Rechtsschutzversicherung

  1. Eine Rechtsschutzversicherung gibt es für die folgenden Bereiche:
    • Verkehr
    • Eigentümer/Mieter
    • Privat/Beruf (für Arbeitnehmer und für Selbständige)
  2. Die Versicherung übernimmt Kosten für Anwalt, Sachverständige, Gutachten, und Gerichtsvollzieher und die Gerichtskosten selbst. Bei Prozessen vor ausländischen Gerichten zahlen viele Versicherungen auch die Reisekosten. Es gibt meistens eine maximale Summe, die die Versicherung zahlt – die steht im Vertrag. Achte auf die Wartezeiten zu Vertragsbeginn. Die meisten Versicherungen greifen erst, wenn man sie bereits mindestens drei oder sogar sechs Monate hatte, bevor der Rechtsstreit entstanden ist.

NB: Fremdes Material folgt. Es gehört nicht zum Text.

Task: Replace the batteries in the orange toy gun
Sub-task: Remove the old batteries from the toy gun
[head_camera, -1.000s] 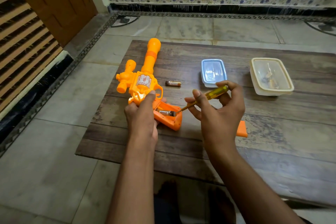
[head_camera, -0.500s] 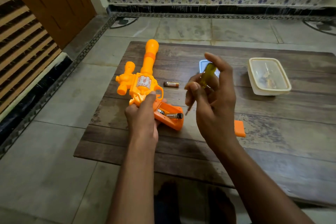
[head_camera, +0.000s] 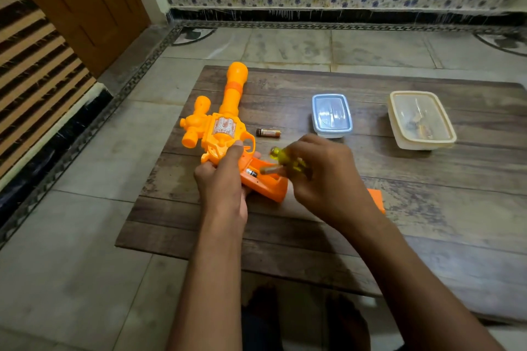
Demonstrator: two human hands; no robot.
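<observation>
Here we sit at a low wooden bench (head_camera: 427, 208) on a tiled floor, and the orange toy gun (head_camera: 225, 128) lies along its left edge, barrel toward the far side and grip toward us. Our left hand (head_camera: 225, 182) holds the gun at the grip, fingers (head_camera: 235, 152) curled round it and one laid up toward the trigger guard. In the opened grip one battery (head_camera: 251, 172) sits in its slot. Our right hand (head_camera: 328, 179) hovers just beside it, its fingers closed round a yellow-handled screwdriver (head_camera: 282, 157), blurred, and seemingly a second battery (head_camera: 272, 170) too. At the far right stands an open cream container (head_camera: 422, 120), with a blue-lidded box (head_camera: 332, 114) nearer the middle. An orange cover (head_camera: 377, 199) peeks out behind the right wrist. A loose battery (head_camera: 268, 132) lies between gun and box.
</observation>
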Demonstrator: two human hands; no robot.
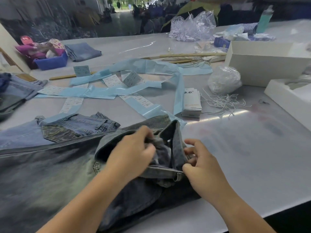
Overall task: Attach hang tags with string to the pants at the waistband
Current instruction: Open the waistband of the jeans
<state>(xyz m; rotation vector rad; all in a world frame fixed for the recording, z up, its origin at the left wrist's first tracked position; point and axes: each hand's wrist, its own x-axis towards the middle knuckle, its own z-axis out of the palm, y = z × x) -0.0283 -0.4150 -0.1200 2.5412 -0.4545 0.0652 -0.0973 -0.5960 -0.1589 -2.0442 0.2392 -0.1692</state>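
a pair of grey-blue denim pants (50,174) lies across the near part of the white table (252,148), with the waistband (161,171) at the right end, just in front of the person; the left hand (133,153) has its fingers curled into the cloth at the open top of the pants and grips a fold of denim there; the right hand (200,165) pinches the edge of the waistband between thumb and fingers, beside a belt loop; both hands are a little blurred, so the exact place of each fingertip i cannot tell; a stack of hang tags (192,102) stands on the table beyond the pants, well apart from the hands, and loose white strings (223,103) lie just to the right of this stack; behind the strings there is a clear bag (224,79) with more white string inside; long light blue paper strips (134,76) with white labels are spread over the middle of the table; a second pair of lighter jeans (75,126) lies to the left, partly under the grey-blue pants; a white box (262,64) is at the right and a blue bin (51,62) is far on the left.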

  3. Für die Übernahme der Kosten muss immer ein Versicherungsfall, also ein tatsächlicher Streitfall vorliegen. Vorbeugende Beratung bezahlt die Versicherung nicht. Auch deckt die Versicherung nicht grundsätzlich alle Kosten ab, die in dem versicherten Bereich entstehen. Ausschlüsse sind zum Beispiel:
    • Verkehr: Abwehr von Schadenersatzansprüchen, außergerichtliche Einigungen oder vorsätzliche Straftaten
    • Eigentümer/Mieter: Anliegerabgaben, Enteignung oder Ereignisse rund um Bauvorhaben
    • Privat/Beruf: Kollektives Arbeitsrecht, Baufinanzierung oder Mietverträge, Familienstreitigkeiten (z.B. über Erbe)
  1. Alternativen und Ergänzungen zur Rechtsschutzversicherungen sind bereits zum Teil in anderen Versicherungsverträgen enthalten. Wenn jemand eine Schadensersatzforderung gegen Dich stellt, übernimmt auch eine Haftpflichtversicherung die Kosten und verhindert überhöhte Forderungen. Auch gibt es für Vermieter eine kostenlose Rechtsberatung in Grundeigentümervereinen und dasselbe für Mieter beim Mieterbund. Schau Dir also vorher genau an, was die Rechtsschutzversicherung abdeckt und welche Leistungen Du brauchst, bevor Du eine abschließt.